# voltage drop from 555 / 556

Discussion in 'Electronic Design' started by Lyle, Jun 3, 2005.

1. ### LyleGuest

I'm playing with designing an IR tracking system using IR LED's flashed from
a 556. I want to run it off of a 9 v battery and was trying to calculate
the right resistor for high output but I can't find specs for output voltage
drop under load. I may just have to manually graph it out but by chance,
does anyone know what kind of voltage drop below Vcc I can expect out of a
555 or 556 at 100 - 150 mA max load?
thanks
Lyle

2. ### BanGuest

http://www.national.com/ds.cgi/LM/LM555.pdf
page 2,3
with 9V the droop will be typical around 1V with 100mA, but can be as high
as 2V worst case. You can see the 4 lower diagrams on page 3 which refer to
a supply voltage of 5V, 10V and 15V. These are the typical values, the max
values are specd for 15V only on page2.

3. ### Spehro PefhanyGuest

If you read the data sheet, it says Voh for sourcing 100mA on a 15V
supply, 13.3V typical, 12.75V minimum. At 200mA, 12.5V typical.

So, one guess would be 1.7V drop at 100mA and 2.1V at 150mA. Assuming
you're talking about the bipolar type. Be sure to bypass the battery
well.

If you use a transistor such as a 2N4401 wth 15mA of base drive, the
drop will likely be less than a couple hundred mV.

Best regards,
Spehro Pefhany

4. ### Spehro PefhanyGuest

I assume he's talking about sourcing current, rather than sinking,
since he mentions "voltage drop below Vcc", but I could be wroing
(sic).

Best regards,
Spehro Pefhany

5. ### MSCGuest

Build it, try it...

Sometimes we get so bogged down in designing things on paper and in
software that we forget that occasionally the best method is just to
get the old breadboard out and try it!

Mike

6. ### BanGuest

Well, the droop is pretty symmetrical sourcing or sinking, even if the
graphics and the tables are not giving the same values.

7. ### BanGuest

Well, the droop is pretty symmetrical sourcing or sinking, even if the
graphics and the tables are not giving the same values.

8. ### BanGuest

Well, the droop is pretty symmetrical sourcing or sinking, even if the
graphics and the tables are not giving the same values.

9. ### BanGuest

Well, the droop is pretty symmetrical sourcing or sinking, even if the
graphics and the tables are not giving the same values.

10. ### BanGuest

Well, the droop is pretty symmetrical sourcing or sinking, even if the
graphics and the tables are not giving the same values.

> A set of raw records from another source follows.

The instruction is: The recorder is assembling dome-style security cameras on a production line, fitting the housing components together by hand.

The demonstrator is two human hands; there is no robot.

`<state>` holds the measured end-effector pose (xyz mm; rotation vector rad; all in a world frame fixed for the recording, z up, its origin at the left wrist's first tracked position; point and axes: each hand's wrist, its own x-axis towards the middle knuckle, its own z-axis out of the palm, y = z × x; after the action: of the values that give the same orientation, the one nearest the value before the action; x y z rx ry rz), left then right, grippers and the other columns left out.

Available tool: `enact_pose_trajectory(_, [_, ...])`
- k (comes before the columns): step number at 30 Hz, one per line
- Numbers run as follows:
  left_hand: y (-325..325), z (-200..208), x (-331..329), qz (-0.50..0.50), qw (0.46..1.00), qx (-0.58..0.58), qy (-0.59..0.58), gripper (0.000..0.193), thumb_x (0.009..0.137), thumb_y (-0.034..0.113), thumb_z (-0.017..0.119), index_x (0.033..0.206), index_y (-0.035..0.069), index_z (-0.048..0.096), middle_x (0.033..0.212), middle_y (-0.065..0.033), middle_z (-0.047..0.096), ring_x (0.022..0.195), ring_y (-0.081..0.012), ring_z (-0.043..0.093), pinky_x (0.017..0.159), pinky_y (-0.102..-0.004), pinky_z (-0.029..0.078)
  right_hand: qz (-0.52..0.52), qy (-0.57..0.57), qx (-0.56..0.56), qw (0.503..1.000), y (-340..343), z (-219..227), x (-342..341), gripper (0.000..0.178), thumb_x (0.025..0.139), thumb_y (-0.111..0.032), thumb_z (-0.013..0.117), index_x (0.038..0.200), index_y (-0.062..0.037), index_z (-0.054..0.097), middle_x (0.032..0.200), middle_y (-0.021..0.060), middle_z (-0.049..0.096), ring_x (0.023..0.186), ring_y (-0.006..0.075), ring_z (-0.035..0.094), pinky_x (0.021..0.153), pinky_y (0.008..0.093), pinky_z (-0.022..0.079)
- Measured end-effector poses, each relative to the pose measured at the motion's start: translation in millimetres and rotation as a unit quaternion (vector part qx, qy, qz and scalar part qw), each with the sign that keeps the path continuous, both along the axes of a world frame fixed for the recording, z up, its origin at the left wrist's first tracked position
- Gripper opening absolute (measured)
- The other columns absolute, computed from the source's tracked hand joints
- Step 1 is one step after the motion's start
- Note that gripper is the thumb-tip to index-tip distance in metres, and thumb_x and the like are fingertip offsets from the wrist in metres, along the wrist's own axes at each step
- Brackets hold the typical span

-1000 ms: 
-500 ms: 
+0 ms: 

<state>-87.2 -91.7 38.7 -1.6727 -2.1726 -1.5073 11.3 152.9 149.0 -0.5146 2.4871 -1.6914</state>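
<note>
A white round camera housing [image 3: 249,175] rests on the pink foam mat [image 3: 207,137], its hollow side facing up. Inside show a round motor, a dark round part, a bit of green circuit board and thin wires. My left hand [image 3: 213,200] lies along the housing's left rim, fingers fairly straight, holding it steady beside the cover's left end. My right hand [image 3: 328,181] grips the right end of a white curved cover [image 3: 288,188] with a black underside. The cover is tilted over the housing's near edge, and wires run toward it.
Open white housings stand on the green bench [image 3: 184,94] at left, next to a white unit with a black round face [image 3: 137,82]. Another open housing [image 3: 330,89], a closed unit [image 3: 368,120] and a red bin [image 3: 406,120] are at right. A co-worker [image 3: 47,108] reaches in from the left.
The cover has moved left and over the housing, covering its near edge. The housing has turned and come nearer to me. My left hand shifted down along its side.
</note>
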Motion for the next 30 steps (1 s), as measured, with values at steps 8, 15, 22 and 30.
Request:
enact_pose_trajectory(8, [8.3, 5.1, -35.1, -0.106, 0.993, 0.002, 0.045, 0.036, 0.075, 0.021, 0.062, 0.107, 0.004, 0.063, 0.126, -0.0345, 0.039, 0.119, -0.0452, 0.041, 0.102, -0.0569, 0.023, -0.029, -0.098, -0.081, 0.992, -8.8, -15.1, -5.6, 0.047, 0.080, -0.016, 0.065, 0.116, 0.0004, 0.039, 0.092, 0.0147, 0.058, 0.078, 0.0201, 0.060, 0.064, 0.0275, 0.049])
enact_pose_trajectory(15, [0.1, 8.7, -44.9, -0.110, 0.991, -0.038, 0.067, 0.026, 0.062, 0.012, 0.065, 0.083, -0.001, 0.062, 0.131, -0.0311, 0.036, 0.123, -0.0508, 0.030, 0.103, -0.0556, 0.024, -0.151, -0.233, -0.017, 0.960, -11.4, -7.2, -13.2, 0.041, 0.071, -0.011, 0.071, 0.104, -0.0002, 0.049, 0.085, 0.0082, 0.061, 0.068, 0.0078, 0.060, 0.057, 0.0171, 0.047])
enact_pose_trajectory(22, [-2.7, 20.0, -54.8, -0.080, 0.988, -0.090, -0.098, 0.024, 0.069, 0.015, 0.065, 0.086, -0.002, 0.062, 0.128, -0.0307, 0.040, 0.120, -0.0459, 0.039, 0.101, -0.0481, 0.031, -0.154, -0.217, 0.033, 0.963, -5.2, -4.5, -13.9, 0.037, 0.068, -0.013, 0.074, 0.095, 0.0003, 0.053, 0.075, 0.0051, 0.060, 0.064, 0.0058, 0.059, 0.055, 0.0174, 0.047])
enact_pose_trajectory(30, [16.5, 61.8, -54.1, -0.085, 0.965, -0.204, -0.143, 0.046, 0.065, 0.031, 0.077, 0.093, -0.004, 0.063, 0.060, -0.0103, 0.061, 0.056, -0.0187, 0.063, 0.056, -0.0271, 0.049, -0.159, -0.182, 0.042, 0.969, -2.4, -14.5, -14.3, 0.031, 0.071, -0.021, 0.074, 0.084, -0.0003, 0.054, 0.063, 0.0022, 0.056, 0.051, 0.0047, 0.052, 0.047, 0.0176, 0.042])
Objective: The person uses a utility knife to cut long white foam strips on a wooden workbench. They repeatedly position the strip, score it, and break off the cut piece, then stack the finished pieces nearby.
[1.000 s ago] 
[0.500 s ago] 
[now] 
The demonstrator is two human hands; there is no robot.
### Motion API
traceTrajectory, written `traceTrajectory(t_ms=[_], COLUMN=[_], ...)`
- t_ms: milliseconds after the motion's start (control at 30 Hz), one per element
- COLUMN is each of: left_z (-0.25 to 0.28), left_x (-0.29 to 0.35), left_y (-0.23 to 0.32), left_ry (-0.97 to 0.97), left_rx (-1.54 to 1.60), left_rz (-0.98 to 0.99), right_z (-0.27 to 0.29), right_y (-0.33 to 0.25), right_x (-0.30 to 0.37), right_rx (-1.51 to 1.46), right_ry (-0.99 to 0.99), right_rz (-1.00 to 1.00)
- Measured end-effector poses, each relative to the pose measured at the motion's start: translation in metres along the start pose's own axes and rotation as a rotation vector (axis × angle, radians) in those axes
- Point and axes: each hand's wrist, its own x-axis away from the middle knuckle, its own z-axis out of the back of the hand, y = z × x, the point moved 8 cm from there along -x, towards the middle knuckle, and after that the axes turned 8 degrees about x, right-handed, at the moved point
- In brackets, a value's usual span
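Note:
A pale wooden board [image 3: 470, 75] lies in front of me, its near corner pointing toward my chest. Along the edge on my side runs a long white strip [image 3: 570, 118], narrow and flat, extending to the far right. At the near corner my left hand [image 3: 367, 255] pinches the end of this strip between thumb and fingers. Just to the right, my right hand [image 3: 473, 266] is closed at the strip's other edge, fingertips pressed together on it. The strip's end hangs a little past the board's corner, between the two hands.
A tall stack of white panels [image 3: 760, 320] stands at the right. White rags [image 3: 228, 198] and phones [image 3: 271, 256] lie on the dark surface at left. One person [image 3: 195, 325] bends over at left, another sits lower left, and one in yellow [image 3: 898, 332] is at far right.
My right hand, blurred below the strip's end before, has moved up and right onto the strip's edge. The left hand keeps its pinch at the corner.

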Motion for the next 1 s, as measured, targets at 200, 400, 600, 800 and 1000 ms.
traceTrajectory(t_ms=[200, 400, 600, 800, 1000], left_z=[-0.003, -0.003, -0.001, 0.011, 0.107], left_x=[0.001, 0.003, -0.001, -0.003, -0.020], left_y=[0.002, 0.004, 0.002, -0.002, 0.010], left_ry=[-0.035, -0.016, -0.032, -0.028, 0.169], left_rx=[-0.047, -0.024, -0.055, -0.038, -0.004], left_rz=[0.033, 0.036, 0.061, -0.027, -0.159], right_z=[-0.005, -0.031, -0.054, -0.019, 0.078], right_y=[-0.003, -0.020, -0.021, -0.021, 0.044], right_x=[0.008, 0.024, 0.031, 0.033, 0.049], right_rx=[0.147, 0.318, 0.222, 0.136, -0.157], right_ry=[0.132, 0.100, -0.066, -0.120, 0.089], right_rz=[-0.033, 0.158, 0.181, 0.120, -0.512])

11. ### Spehro PefhanyGuest

Typical values @25°C:

Source Sink 2N4401 ZTX1051A
NE555 NE555 Ib=Ic/10 Ib=Ic/100
1mA 1.3V 0.015V 0.006V 0.05V
10mA 1.4V 0.1V 0.005V 0.05V
100mA 1.6V 1.5V 0.1V 0.05V
200mA 2.5V 2.5V 0.15V 0.06V

Best regards,
Spehro Pefhany

12. ### LyleGuest

thanks all! gives me a good place to start and I'll bread board it and test
from there.
thanks
Lyle

13. ### LyleGuest

LOL, yup, I just wanted to get a good starting idea as I'm trying to get as
much out of the IR LED's as is reasonable but their voltage drop is about
half that of a standard LED so its easy to fry them, very easy.
Lyle

gesundheit!

15. ### LyleGuest

I see it now, thanks for pointing it out. What do you mean bypass the
battery well? I was just going to use the output from the 556 in this
version until I need higher currents, do I need a transistor driver? (I'm
just a hobbyist)
Lyle

16. ### Spehro PefhanyGuest

The battery will have some internal resistance. It will get worse as
the battery runs down. You should put a capacitor across the battery
that will supply most of the current *during* your high-pulse with
little droop. The battery can recharge the capacitor between pulses.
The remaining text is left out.